- O dólar fechou a manhã com alta de 0,26%, cotado a R$ 5,11, enquanto o Ibovespa subiu 1,71%, aos 171.497 pontos.
- Miguel Daoud, em entrevista, explicou que as incertezas sobre um possível acordo no Oriente Médio impactam pouco a economia real.
- Segundo ele, ontem a Bolsa chegou a subir e o dólar caiu com a notícia de um acordo próximo, mas hoje essa perspectiva mudou.
- Daoud afirma que os efeitos reais permanecem inócuos para a economia; o que muda é a expectativa dos investidores, gerando volatilidade e atuação de especuladores.
O mercado começou a sexta-feira com alta do dólar, que avançou 0,26%, chegando a R$ 5,11. A bolsa brasileira, por sua vez, abriu em alta, com o Ibovespa a 171.497 pontos, subindo 1,71%.
Segundo o economista Miguel Daoud, as oscilações se refletem principalmente nas expectativas dos agentes, e não na economia real. Ele explica que, diante de um eventual acordo com o Irã, houve volatilidade inicial, mas a percepção recente indica que o acordo pode não sair.

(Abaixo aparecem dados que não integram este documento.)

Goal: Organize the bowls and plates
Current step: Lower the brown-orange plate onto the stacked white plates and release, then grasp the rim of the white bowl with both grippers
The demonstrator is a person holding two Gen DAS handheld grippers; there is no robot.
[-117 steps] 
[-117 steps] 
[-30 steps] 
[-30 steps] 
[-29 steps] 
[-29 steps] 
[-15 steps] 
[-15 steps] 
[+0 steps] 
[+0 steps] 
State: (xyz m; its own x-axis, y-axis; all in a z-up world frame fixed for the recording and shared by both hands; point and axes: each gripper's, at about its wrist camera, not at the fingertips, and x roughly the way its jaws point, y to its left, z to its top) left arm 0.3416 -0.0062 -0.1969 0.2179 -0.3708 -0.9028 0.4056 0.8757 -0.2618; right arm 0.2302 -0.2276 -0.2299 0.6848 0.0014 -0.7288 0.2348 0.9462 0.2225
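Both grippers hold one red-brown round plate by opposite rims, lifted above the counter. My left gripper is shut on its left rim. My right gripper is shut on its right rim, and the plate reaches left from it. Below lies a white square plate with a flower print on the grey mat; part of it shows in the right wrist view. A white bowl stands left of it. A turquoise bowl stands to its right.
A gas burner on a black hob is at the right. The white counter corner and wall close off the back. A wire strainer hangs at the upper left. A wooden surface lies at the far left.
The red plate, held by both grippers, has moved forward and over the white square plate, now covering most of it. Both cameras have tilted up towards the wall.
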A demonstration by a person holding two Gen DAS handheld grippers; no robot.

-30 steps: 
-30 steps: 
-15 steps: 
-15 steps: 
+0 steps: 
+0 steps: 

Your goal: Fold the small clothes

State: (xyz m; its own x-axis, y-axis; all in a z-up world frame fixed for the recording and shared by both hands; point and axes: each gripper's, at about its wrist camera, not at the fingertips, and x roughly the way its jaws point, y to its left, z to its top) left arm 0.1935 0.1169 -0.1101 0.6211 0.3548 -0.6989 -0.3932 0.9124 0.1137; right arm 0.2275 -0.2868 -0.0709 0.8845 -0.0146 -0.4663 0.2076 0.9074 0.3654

Daoud aponta que, no momento, a economia real não registra mudanças significativas. Segundo ele, pessoas continuam consumindo e tomando decisões de investimento da mesma forma, com o que varia é apenas a percepção de risco e a atuação dos especuladores no mercado.
Impactos sobre as expectativas
A fala dele ressalta que mercados com volatilidade baseada em expectativas tendem a atrair mais especuladores. A avaliação é de que as oscilações estão mais relacionadas a rumores e a declarações de autoridades do que a mudanças econômicas concretas.
Em resumo, a análise destaca que, embora haja flutuações de curto prazo, o efeito prático na economia real permanece limitado, com movimentos mais expressivos no humor dos mercados do que em indicadores econômicos.